Elliot: Yeah. So as I was going to say, there are also poor people who are not incompetent and stupid. But, again, never fear: they can and will move up in the world. They will make good decisions, and their wealth will increase. And, as we've discovered, if some rich person will loan them wealth, that will be great. Both people will benefit: the rich man took a risk on this person, and will be paid for it. And the poor man will make a huge profit and keep a lot of it. Their mutual greed lets them cooperate.
Caeli: What happens if the person who gets the loan fails?
Elliot: That is a very important possibility. The result is that both people will be poorer. And that's as it should be: the rich man had bad judgment to loan this person his money, and now he won't be able to make that mistake again. And the poor man squandered money, and now no one will want to loan him money again. So the whole system is self-correcting. The people who do well have more power to make decisions about what to do with wealth in the future. And the people who do badly, end up with less power to make decisions.

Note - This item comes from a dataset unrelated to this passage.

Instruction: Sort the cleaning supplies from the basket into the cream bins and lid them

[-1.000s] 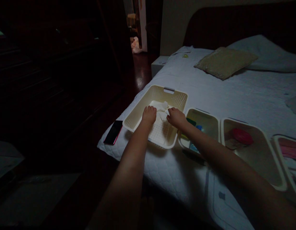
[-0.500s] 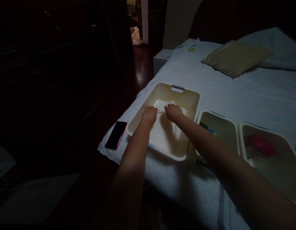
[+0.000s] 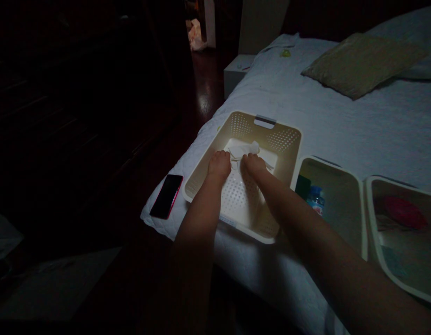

Elliot: I want to add at this point that lending money is a very important skill. It is not a way that rich people hurt us. A man who has a talent for finding skilled people who lack capital, but who want to do great things if only they could get started, is very important. He irons out the bugs in the system. Instead of having government wealth redistribution, we have loans. We have people who actively seek out people who should have wealth distributed to them, and who personally give them money. That is wonderful.
Caeli: I'd like some money.
Elliot: What would you do with it?
Caeli: I'm not sure.
Elliot: It's a good thing that people are too discerning to give you much, then.
Caeli: Actually, they will give me thousands of dollars.
Elliot: That's true. That's a small enough amount that it's no big risk to a rich person. And even someone who works at minimum wage will make many thousands of dollars per year. So anyone can pay that back.
Caeli: But I can get it now, before I make it. It could help me get started. Say I wanted to work with computers, but first I needed to buy a computer and take a few classes. I could get money, now, to do those things, and pay it back later. That's so useful.
Elliot: Yeah. Without people willing to take a risk on you, it'd be harder.
Caeli: You've mentioned force a few times.
Elliot: When people trade, they both think they are benefitting. And they usually really are, because they have different needs and priorities. This is purely good, and it's purely voluntary. The reason people trade voluntarily is that it helps them. Their greed -- their desire to benefit themselves -- makes sure I have plenty of people to trade with. If they weren't greedy, they wouldn't be motivated to trade with me. They wouldn't bother. That would suck.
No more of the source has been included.